A state of the art of decentralized web — Part 2

A state of the art of decentralized web — Part 2

2. File storage

This article is the second chapter of a series about web decentralization. Here we are going to focus on how to store files. I believe storage is the most advanced field when speaking about decentralization because it relies on mature and robust technologies: peer-to-peer and cryptography. If you are an application developer (web or mobile), you can already replace your storage layer by a decentralized one.

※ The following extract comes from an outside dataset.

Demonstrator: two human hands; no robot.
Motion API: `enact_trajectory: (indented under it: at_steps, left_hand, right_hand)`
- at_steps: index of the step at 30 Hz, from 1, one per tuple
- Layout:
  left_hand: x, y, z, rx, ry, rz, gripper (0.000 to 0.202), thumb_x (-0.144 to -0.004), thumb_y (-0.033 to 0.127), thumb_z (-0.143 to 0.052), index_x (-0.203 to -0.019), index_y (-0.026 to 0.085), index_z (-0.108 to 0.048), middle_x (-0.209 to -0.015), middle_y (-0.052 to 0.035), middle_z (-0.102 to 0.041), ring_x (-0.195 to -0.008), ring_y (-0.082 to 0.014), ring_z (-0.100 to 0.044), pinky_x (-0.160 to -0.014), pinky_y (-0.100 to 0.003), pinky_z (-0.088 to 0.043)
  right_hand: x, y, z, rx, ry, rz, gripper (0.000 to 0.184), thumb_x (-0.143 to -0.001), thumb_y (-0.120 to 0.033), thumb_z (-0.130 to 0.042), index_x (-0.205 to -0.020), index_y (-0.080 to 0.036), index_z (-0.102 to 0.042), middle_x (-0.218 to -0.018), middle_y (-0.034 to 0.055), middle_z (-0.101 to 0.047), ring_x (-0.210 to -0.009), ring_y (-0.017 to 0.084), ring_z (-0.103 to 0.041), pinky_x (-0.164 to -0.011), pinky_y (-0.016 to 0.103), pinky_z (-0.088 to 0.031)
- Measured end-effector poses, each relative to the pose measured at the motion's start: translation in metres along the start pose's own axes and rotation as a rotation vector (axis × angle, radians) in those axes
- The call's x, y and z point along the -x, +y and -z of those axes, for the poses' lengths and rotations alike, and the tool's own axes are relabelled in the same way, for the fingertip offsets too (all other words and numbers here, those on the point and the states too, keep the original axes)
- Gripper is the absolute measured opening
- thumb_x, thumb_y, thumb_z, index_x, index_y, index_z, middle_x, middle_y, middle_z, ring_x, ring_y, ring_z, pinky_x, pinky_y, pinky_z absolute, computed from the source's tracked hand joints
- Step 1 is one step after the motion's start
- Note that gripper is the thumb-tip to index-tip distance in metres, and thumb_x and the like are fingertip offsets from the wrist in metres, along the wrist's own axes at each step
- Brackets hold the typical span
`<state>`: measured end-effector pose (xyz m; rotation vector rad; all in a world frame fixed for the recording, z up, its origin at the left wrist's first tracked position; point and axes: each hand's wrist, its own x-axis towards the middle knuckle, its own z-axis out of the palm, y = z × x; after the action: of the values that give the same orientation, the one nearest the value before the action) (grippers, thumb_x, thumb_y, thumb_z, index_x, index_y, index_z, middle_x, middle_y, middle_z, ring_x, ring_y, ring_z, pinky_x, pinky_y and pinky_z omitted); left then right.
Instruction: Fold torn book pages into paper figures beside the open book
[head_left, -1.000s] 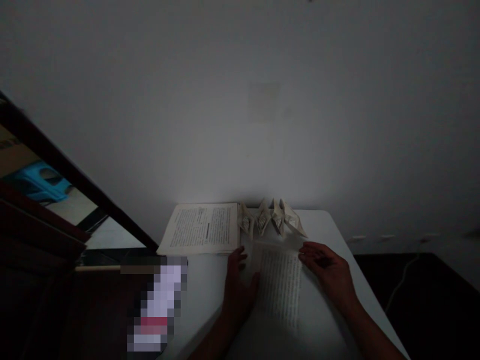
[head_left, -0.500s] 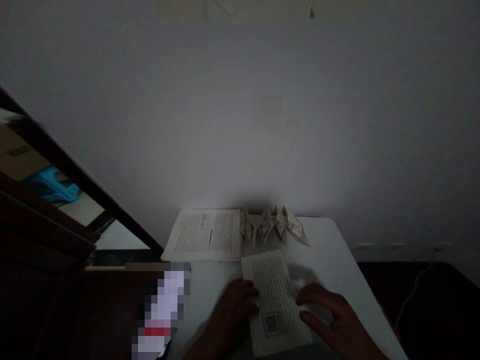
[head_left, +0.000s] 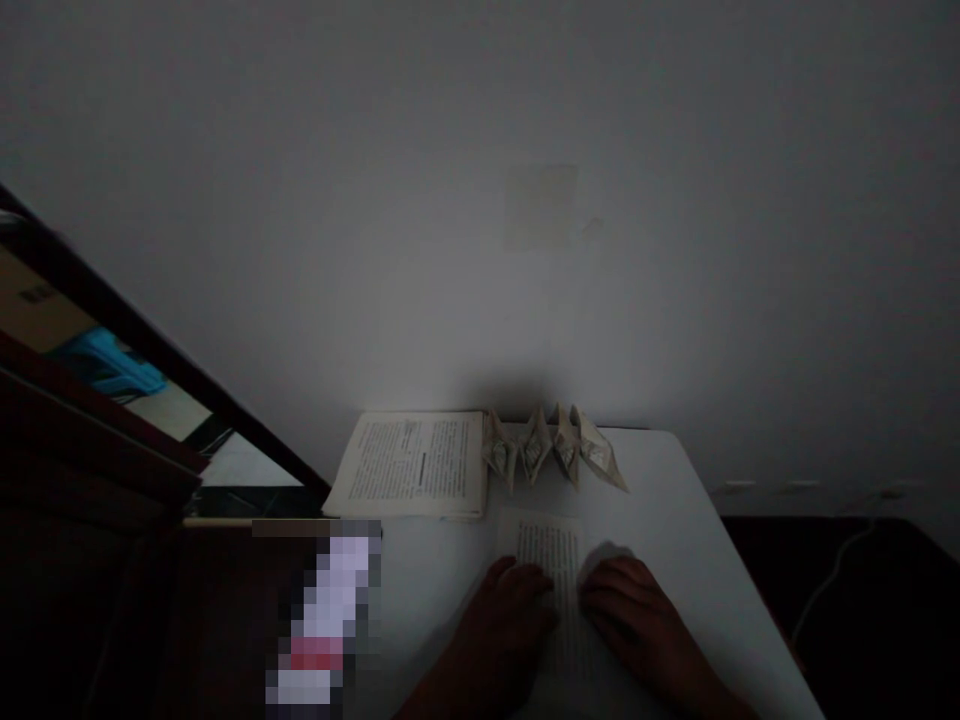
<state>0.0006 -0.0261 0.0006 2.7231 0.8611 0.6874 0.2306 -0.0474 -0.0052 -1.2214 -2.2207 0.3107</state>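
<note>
A printed paper sheet [head_left: 551,540] lies lengthwise on the white table in front of me, its near part dim. My left hand [head_left: 517,605] is over its left side, fingers curled and pressed onto the paper. At the right edge, the fingers of my right hand [head_left: 626,600] are bent close together and hold the sheet. The fingertips of both hands are partly lost in shadow. Beyond the sheet, several folded paper boats [head_left: 535,450] stand in a row. To their left is a stack of printed pages [head_left: 416,465].
The white table [head_left: 652,480] stands against a grey wall [head_left: 375,250]. A blurred-out pale object [head_left: 337,600] is at the table's left side. Further left are a dark wooden frame [head_left: 150,330] and a blue plastic item [head_left: 112,360]. A white cable [head_left: 832,580] hangs on the right.
Both hands have moved inward over the sheet, the left one to the right. The sheet stands straighter, and its square printed code no longer shows. The view has shifted slightly.
</note>
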Motion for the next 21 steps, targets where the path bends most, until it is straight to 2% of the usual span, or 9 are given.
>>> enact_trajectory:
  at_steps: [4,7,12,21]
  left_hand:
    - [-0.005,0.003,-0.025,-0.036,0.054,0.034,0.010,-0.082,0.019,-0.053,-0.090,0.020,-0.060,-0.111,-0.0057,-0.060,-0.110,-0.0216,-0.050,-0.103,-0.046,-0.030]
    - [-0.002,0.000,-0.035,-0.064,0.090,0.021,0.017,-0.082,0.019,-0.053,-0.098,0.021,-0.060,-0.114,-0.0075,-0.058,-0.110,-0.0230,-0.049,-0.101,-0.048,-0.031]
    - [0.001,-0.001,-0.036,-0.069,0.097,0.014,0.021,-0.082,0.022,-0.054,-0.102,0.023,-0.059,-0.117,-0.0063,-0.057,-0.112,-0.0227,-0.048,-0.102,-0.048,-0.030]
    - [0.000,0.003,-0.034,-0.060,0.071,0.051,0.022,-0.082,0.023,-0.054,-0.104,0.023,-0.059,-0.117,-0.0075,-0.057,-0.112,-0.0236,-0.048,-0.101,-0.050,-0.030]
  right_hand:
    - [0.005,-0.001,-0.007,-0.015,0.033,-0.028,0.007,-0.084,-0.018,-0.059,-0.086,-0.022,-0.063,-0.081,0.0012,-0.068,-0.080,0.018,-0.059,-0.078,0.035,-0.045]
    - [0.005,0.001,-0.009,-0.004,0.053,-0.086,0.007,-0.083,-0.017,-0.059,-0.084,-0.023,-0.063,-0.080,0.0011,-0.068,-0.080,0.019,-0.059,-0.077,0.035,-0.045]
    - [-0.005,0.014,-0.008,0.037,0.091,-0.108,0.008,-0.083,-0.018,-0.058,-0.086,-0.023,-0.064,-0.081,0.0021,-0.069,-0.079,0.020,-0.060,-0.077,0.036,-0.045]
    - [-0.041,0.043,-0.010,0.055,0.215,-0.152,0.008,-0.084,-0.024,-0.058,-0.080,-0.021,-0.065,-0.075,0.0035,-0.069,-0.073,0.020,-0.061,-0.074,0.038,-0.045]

And wherever you store your data, always anticipate worst-case scenarios 😉

Series articles

  1. Introduction
  2. File storage
  3. Blockchain and smart contracts
  4. Databases — coming soon
  5. Going mobile — coming soon

Why decentralizing file storage?

In typical cloud architectures, we would use cloud services like Amazon S3, Azure Files or Google Cloud Storage. On a security and reliability level, no worry this is a really good choice: files can be server-side encrypted (so the cloud provider don’t have access to your files), you can configure backups and cross-region replication. You also have an infinite scalability and a good set of APIs to access your file from any program.

However, I see two issues with these services:

  • They are centralized, which means that in case of an outage, the whole system is impacted. Sometimes, a typo can turn the web down for four hours.
  • They have a significant price (generally in $/GB/Month), which makes it complicated for a non-profit organization to propose an application using a cloud storage service.

On the other hand, your brand new computer might have a 2TB hard drive while you are only using a tenth of it. Then, why not use this free space to support a collaborative file storage system?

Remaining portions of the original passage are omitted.